■ EXERCISE ■
Using the records below, report how many lines hold "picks", with no extra text.

■ RECORDED DATA ■

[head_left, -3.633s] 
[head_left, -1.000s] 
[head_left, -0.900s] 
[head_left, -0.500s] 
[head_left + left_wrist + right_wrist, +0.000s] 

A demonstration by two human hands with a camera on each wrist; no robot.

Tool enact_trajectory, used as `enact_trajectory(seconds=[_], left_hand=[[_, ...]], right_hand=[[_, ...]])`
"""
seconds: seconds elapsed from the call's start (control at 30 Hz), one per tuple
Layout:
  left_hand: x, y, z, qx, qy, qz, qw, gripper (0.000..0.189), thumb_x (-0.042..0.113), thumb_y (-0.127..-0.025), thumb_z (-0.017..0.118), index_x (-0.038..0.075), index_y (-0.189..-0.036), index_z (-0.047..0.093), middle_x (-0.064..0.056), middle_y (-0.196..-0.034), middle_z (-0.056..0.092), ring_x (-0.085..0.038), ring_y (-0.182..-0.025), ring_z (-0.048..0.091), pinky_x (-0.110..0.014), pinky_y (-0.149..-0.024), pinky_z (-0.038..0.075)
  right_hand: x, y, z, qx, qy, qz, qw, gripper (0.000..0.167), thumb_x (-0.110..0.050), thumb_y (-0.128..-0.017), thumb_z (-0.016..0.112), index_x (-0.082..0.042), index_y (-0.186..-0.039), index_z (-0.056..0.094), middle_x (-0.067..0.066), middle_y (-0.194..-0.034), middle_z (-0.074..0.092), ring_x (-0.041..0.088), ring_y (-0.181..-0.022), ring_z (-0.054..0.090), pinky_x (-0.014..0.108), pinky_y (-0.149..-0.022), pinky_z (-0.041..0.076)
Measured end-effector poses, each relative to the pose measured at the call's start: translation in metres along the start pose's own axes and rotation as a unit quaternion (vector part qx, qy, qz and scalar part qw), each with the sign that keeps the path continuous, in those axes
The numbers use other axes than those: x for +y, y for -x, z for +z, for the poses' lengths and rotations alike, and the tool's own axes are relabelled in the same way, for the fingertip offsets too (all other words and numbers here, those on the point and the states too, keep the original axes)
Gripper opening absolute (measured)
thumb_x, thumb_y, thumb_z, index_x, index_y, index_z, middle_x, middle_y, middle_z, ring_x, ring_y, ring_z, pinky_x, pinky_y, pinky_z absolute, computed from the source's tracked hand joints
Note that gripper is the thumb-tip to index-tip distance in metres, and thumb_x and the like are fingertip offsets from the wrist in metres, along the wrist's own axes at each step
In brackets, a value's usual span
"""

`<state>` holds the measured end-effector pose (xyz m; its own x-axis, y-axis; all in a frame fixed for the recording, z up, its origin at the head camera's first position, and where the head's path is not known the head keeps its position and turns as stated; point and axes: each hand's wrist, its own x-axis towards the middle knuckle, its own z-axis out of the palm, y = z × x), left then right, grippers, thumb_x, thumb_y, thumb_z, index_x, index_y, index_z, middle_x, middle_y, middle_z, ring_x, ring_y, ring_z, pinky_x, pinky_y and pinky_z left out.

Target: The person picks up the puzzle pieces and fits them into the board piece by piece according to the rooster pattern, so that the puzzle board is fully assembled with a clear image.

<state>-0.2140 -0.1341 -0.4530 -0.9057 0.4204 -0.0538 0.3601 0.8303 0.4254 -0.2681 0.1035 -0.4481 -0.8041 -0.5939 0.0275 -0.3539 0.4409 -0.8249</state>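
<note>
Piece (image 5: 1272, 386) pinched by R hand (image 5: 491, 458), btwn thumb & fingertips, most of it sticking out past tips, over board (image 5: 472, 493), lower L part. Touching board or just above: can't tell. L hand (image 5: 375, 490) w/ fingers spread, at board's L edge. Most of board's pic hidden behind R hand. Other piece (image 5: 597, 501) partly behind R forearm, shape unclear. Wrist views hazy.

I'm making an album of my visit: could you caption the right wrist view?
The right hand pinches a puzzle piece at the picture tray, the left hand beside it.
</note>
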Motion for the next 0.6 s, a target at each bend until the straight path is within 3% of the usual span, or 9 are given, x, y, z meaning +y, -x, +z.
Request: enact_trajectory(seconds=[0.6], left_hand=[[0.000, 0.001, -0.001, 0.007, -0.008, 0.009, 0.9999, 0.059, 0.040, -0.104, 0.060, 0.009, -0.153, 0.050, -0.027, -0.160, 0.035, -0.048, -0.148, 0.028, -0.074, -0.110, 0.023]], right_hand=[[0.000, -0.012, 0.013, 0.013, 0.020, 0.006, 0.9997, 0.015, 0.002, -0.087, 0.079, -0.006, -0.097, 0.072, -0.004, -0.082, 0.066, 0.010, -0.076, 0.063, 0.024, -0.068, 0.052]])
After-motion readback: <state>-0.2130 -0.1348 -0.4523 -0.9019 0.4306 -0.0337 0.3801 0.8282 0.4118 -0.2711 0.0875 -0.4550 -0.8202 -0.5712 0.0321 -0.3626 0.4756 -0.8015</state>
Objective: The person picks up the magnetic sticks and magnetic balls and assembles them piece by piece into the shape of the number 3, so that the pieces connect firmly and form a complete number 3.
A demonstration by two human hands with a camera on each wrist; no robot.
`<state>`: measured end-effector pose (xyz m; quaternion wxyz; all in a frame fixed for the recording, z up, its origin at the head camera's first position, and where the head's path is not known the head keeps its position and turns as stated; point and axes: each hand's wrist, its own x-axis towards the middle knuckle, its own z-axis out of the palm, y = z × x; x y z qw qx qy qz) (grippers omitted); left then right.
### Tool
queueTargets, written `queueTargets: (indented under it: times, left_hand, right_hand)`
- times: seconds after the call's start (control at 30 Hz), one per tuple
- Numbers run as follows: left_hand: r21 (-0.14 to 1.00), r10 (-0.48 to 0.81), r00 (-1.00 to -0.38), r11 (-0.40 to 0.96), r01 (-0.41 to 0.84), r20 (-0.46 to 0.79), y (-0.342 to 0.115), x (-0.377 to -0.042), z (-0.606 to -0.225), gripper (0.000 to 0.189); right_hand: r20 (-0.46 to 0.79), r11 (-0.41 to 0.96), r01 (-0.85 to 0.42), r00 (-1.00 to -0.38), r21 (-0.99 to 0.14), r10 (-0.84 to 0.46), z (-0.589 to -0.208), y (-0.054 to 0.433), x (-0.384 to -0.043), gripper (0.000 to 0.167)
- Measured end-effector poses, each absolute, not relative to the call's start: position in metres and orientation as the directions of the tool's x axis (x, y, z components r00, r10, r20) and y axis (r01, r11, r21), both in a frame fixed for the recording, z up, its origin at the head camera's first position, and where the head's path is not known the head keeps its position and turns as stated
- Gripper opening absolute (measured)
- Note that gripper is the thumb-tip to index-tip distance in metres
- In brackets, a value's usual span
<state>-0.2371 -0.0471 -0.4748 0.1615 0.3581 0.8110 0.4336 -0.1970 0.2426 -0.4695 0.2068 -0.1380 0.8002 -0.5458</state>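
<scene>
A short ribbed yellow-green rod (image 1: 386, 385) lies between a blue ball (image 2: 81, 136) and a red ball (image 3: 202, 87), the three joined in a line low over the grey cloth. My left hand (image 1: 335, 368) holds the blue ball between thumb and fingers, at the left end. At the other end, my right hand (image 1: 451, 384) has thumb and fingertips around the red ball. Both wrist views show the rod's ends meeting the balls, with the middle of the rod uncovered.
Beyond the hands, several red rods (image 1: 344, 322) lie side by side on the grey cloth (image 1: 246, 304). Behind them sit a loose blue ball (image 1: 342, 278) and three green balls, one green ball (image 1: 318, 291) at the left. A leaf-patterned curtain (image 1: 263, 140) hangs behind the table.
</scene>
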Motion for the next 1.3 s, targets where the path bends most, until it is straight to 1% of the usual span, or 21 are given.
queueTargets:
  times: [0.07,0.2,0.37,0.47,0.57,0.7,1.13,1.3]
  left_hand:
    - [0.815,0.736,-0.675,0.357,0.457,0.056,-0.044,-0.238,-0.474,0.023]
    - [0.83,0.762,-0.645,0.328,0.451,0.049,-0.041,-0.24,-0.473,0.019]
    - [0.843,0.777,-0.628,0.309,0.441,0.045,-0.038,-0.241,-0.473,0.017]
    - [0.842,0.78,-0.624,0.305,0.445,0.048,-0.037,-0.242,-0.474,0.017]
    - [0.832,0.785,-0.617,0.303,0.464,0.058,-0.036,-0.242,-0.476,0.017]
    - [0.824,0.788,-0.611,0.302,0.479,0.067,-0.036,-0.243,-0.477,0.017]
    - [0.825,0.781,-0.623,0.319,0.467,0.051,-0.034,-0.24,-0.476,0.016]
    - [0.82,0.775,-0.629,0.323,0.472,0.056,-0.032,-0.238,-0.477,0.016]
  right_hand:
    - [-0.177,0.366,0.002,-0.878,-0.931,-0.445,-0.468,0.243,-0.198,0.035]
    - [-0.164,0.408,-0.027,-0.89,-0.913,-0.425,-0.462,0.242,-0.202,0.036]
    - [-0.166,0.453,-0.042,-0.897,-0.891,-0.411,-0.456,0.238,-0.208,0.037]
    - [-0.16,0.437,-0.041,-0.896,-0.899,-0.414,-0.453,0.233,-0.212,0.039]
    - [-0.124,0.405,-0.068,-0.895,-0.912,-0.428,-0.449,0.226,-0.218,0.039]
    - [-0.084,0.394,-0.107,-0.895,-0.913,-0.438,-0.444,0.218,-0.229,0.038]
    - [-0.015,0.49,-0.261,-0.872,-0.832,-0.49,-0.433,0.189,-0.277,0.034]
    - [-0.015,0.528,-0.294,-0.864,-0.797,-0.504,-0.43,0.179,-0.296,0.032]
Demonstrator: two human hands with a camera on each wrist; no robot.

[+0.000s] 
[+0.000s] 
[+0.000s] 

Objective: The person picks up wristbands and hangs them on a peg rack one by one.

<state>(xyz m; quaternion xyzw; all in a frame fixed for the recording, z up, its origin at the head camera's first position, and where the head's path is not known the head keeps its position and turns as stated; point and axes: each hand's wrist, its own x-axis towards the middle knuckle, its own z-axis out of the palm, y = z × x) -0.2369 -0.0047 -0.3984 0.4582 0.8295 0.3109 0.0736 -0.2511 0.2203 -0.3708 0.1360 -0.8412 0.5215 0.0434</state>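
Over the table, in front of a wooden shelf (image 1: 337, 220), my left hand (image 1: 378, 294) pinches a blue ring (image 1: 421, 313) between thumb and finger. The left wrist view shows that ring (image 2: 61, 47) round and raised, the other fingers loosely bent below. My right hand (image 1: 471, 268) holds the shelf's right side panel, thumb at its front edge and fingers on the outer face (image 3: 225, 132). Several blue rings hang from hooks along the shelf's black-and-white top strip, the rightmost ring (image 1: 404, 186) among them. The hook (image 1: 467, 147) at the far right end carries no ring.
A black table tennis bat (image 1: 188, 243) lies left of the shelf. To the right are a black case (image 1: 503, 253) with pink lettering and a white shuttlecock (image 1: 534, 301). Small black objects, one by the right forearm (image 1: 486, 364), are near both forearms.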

■ THE ANSWER ■
3